What the task requires
Whatever follows the line containing "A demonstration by" in the listing below should be printed exactly, along with that line itself.

The data
===

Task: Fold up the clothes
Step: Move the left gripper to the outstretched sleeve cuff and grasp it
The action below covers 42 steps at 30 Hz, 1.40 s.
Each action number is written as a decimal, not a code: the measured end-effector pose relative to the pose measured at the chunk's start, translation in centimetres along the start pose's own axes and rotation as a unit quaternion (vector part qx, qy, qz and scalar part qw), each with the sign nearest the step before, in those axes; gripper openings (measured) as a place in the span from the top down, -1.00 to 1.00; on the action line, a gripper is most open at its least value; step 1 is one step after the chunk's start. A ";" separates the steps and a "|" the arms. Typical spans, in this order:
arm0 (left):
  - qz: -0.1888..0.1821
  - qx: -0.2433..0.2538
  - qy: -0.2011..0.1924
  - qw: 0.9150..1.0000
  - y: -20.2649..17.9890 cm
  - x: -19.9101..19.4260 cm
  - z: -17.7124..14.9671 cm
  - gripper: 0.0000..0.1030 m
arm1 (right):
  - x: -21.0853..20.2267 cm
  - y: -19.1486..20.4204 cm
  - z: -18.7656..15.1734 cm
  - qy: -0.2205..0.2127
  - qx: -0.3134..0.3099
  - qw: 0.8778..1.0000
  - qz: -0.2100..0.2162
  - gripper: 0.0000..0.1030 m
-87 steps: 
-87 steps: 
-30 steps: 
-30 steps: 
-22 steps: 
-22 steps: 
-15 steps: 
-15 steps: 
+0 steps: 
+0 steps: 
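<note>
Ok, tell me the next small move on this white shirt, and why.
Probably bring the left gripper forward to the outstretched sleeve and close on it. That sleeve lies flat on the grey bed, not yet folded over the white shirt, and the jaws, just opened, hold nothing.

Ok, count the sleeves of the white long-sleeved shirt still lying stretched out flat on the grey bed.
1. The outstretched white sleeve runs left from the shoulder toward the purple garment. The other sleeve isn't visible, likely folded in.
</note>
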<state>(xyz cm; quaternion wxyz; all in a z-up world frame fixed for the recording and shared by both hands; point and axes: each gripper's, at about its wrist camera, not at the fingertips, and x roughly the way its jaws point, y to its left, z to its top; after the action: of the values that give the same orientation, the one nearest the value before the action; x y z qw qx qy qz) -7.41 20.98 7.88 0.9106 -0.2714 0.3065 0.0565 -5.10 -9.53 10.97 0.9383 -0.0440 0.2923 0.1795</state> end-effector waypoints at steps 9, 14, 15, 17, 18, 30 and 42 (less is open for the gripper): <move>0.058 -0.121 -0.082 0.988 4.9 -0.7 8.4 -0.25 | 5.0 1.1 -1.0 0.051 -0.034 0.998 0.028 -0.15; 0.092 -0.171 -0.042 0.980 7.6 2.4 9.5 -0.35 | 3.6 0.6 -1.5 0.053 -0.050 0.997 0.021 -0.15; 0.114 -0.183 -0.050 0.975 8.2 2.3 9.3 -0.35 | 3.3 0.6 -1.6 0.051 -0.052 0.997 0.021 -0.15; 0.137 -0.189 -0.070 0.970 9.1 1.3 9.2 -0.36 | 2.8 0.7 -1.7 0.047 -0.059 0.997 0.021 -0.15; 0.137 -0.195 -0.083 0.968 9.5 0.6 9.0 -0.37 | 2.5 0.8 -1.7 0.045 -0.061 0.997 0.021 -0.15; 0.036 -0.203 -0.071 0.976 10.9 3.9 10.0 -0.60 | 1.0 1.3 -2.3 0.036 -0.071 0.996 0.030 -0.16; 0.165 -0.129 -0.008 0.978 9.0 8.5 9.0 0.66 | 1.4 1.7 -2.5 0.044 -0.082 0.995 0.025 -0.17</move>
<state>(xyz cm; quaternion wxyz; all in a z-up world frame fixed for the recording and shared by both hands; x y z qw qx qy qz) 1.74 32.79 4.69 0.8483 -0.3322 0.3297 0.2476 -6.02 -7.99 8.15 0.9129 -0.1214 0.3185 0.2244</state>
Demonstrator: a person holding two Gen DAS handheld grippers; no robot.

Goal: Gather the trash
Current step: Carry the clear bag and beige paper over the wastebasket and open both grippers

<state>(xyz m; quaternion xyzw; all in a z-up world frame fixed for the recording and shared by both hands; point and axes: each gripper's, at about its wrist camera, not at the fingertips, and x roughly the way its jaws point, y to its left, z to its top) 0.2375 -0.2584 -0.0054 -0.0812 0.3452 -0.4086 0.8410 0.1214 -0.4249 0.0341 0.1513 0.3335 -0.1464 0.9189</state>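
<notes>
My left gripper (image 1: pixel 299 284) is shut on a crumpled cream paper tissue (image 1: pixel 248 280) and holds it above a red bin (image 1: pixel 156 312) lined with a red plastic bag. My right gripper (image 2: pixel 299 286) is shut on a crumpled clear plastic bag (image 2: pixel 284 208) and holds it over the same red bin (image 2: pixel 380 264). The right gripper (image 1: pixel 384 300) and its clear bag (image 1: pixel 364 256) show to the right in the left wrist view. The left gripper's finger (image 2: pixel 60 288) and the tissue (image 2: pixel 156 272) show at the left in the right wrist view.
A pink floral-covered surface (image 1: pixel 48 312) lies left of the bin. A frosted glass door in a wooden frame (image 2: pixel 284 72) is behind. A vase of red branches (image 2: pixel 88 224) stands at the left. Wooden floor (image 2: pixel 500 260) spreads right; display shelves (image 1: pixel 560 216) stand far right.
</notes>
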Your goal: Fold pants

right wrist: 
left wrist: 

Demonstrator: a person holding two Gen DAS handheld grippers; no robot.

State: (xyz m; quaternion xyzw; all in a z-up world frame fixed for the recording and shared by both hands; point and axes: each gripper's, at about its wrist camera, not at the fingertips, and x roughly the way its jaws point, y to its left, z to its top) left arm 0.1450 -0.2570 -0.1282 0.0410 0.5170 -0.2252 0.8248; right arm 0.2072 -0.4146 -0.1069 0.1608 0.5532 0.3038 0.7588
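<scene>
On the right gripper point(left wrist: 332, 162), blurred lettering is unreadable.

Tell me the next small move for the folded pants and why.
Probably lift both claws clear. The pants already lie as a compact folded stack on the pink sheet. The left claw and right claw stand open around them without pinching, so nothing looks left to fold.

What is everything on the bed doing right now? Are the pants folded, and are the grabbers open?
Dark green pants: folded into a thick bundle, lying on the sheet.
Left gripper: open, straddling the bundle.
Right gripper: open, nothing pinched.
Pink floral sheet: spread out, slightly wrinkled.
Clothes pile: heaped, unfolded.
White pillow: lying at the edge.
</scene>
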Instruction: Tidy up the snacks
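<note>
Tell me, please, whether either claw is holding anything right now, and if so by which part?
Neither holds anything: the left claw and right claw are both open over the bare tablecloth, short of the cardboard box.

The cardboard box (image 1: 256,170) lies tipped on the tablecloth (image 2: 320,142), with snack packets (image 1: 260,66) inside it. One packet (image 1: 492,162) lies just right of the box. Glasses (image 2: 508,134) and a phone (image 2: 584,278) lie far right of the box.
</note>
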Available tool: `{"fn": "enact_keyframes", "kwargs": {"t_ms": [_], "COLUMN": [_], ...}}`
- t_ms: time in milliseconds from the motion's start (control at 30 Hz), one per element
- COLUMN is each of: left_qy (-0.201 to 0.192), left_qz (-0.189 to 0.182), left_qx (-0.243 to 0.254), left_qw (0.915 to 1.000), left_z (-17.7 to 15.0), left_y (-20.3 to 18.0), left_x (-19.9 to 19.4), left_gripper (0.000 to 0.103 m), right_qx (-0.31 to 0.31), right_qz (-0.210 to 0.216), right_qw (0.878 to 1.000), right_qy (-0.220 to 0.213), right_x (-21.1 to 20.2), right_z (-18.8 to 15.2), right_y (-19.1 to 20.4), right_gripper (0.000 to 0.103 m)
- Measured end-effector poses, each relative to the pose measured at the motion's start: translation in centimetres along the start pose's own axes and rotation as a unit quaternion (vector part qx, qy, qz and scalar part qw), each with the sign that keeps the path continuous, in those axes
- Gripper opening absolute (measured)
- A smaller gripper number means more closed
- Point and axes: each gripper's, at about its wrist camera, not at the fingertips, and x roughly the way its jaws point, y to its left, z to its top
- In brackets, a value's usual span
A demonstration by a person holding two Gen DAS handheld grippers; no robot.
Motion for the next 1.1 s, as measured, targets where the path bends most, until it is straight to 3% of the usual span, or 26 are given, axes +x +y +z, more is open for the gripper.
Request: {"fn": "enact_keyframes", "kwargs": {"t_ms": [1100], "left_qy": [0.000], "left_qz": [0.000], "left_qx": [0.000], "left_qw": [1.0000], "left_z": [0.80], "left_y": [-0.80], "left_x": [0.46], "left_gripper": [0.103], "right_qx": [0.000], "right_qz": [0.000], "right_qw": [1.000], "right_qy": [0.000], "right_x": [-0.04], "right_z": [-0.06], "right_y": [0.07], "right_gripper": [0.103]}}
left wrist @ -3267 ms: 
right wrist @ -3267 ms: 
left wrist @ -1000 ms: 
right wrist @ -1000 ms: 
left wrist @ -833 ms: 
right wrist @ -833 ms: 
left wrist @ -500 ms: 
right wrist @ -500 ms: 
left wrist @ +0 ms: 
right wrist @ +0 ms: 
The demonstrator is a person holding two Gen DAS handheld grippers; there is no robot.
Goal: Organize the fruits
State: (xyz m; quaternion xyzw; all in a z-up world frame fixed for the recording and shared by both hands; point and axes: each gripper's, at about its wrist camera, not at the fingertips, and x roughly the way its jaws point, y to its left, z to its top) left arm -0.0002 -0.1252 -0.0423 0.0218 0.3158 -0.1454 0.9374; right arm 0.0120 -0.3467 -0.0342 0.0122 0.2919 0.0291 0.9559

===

Task response
A demonstration by a person holding two Gen DAS handheld grippers; no robot.
Motion for the next 1.1 s, as measured, targets where the path bends most, until it is straight to 3% of the usual span, or 26 are given, axes +x +y +z, more is open for the gripper.
Request: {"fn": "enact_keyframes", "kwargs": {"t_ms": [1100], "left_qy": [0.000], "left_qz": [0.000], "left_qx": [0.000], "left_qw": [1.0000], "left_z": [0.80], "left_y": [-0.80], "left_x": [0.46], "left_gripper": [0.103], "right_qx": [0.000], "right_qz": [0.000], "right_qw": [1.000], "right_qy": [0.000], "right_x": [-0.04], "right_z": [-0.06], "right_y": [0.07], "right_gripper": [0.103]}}
left wrist @ -3267 ms: 
right wrist @ -3267 ms: 
left wrist @ -1000 ms: 
right wrist @ -1000 ms: 
left wrist @ -833 ms: 
right wrist @ -833 ms: 
left wrist @ -500 ms: 
right wrist @ -500 ms: 
left wrist @ +0 ms: 
right wrist @ +0 ms: 
The demonstrator is a person holding two Gen DAS handheld grippers; there is no robot.
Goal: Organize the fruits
State: (xyz m; quaternion xyzw; all in a z-up world frame fixed for the recording and shared by both hands; point and axes: each gripper's, at about its wrist camera, not at the fingertips, and x roughly the way its jaws point, y to its left, z to its top) left arm -0.0002 -0.1252 -0.0423 0.0218 0.3158 -0.1454 0.9374; right arm 0.0120 -0.3467 -0.0342 0.0122 0.2919 0.0291 0.9559

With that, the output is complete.